■ What the task asks ■
Your answer should consist of every line in the records that holds "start".

■ Data extracts ■
################

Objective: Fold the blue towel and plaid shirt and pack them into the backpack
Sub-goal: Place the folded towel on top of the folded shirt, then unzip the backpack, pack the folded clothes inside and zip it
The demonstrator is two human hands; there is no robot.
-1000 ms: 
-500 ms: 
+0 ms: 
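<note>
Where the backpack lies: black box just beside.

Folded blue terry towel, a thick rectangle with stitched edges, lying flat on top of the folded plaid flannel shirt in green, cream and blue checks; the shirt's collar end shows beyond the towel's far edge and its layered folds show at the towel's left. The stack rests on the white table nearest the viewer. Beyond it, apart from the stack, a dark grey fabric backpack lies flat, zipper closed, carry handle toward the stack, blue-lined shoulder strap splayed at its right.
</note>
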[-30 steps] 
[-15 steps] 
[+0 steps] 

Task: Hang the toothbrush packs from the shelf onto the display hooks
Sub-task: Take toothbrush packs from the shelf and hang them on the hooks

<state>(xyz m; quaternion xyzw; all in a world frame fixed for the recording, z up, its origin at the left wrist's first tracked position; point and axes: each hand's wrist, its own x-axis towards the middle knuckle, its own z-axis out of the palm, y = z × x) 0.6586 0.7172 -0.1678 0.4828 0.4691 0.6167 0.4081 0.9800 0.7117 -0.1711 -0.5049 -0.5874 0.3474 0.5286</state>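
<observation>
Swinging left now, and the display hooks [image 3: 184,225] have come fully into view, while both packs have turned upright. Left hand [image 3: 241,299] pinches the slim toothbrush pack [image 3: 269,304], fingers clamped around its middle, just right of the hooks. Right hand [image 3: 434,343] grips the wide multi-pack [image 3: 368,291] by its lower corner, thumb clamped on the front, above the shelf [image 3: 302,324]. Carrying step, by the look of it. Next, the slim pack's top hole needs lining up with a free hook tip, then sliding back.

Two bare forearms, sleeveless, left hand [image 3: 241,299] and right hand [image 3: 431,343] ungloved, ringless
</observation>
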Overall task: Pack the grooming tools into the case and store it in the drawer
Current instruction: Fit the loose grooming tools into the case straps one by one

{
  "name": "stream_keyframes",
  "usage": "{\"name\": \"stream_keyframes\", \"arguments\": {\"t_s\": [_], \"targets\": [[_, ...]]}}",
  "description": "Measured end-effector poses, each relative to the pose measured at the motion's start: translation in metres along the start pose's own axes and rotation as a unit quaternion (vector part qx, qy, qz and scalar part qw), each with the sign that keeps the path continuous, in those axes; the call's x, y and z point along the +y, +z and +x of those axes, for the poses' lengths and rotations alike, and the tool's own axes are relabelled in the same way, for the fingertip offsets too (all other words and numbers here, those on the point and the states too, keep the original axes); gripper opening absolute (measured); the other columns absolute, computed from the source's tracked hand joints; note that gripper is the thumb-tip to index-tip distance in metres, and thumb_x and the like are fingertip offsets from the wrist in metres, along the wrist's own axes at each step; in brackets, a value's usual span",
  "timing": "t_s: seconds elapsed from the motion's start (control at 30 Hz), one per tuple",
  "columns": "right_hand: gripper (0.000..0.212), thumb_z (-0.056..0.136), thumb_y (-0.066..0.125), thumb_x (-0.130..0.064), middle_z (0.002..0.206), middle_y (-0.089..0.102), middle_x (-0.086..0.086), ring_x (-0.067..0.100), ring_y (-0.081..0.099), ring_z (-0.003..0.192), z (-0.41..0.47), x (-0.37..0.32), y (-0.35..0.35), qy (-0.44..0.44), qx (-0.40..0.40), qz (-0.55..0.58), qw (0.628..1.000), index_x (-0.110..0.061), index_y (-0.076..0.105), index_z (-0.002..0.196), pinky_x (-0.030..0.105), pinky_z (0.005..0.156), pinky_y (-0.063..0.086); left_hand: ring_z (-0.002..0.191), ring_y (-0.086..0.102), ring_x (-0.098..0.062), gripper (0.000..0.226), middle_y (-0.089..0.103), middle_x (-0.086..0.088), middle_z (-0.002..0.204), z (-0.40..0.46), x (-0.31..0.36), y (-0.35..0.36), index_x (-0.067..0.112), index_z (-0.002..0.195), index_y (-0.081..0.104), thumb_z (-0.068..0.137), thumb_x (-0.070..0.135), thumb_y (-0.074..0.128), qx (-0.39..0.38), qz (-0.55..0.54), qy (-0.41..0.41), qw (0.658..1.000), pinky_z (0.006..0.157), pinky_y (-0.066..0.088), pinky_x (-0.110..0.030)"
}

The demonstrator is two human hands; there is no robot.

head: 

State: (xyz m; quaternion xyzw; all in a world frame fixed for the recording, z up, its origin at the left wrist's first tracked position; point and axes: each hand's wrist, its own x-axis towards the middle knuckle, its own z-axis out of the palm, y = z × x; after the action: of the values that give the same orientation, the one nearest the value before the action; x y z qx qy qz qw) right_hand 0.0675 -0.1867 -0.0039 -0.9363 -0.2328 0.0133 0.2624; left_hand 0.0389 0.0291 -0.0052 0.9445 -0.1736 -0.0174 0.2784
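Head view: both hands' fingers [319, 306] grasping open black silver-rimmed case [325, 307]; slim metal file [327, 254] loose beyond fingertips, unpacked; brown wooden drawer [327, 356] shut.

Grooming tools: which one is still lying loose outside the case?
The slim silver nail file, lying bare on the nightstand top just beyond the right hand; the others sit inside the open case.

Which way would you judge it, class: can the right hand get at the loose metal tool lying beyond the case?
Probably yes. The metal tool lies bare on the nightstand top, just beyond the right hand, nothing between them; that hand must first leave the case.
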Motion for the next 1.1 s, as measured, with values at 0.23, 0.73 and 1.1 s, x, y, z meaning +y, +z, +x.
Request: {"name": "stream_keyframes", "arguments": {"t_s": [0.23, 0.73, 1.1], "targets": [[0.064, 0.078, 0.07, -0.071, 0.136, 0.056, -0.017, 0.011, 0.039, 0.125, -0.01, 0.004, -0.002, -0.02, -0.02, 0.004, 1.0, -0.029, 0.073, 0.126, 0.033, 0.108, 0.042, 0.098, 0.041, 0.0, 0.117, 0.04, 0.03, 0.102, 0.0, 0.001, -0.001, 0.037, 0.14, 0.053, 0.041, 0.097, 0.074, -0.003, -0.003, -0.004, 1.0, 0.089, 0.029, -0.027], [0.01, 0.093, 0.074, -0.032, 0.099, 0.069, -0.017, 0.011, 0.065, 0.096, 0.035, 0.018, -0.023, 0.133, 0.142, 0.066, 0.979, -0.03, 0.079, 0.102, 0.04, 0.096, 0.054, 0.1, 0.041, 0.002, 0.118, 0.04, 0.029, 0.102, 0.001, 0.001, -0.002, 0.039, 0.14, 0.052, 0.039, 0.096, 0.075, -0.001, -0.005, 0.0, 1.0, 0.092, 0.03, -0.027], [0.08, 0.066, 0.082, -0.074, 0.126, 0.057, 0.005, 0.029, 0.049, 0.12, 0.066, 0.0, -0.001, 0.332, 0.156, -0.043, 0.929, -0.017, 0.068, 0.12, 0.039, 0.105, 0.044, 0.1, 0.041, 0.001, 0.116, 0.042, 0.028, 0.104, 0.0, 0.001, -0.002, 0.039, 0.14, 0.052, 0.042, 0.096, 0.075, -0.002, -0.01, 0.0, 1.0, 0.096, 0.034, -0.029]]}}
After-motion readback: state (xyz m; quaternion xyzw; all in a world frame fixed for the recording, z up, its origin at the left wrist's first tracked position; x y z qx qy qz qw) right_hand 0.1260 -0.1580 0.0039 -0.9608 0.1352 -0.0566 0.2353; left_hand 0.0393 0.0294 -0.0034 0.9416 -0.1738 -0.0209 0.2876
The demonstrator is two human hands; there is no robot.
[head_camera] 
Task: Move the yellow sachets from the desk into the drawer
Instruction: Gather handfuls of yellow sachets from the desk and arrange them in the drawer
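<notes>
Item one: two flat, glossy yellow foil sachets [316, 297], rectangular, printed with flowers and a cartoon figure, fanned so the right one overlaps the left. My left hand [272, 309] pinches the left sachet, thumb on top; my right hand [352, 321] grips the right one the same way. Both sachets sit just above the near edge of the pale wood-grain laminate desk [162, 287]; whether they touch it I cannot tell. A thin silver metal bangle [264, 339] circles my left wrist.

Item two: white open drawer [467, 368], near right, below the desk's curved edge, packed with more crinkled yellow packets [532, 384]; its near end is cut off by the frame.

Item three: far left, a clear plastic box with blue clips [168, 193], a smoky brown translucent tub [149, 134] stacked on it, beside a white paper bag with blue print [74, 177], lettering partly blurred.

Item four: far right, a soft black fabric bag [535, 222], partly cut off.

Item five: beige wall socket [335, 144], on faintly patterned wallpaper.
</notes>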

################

■ Exercise response ■
  "description": "Measured end-effector poses, each relative to the pose measured at the motion's start: translation in metres along the start pose's own axes and rotation as a unit quaternion (vector part qx, qy, qz and scalar part qw), each with the sign that keeps the path continuous, in those axes; the call's x, y and z point along the +y, +z and +x of those axes, for the poses' lengths and rotations alike, and the tool's own axes are relabelled in the same way, for the fingertip offsets too (all other words and numbers here, those on the point and the states too, keep the original axes); gripper opening absolute (measured); the other columns absolute, computed from the source's tracked hand joints; note that gripper is the thumb-tip to index-tip distance in metres, and thumb_x and the like are fingertip offsets from the wrist in metres, along the wrist's own axes at each step; in brackets, a value's usual span",
  "timing": "t_s: seconds elapsed from the motion's start (control at 30 Hz), one per tuple",

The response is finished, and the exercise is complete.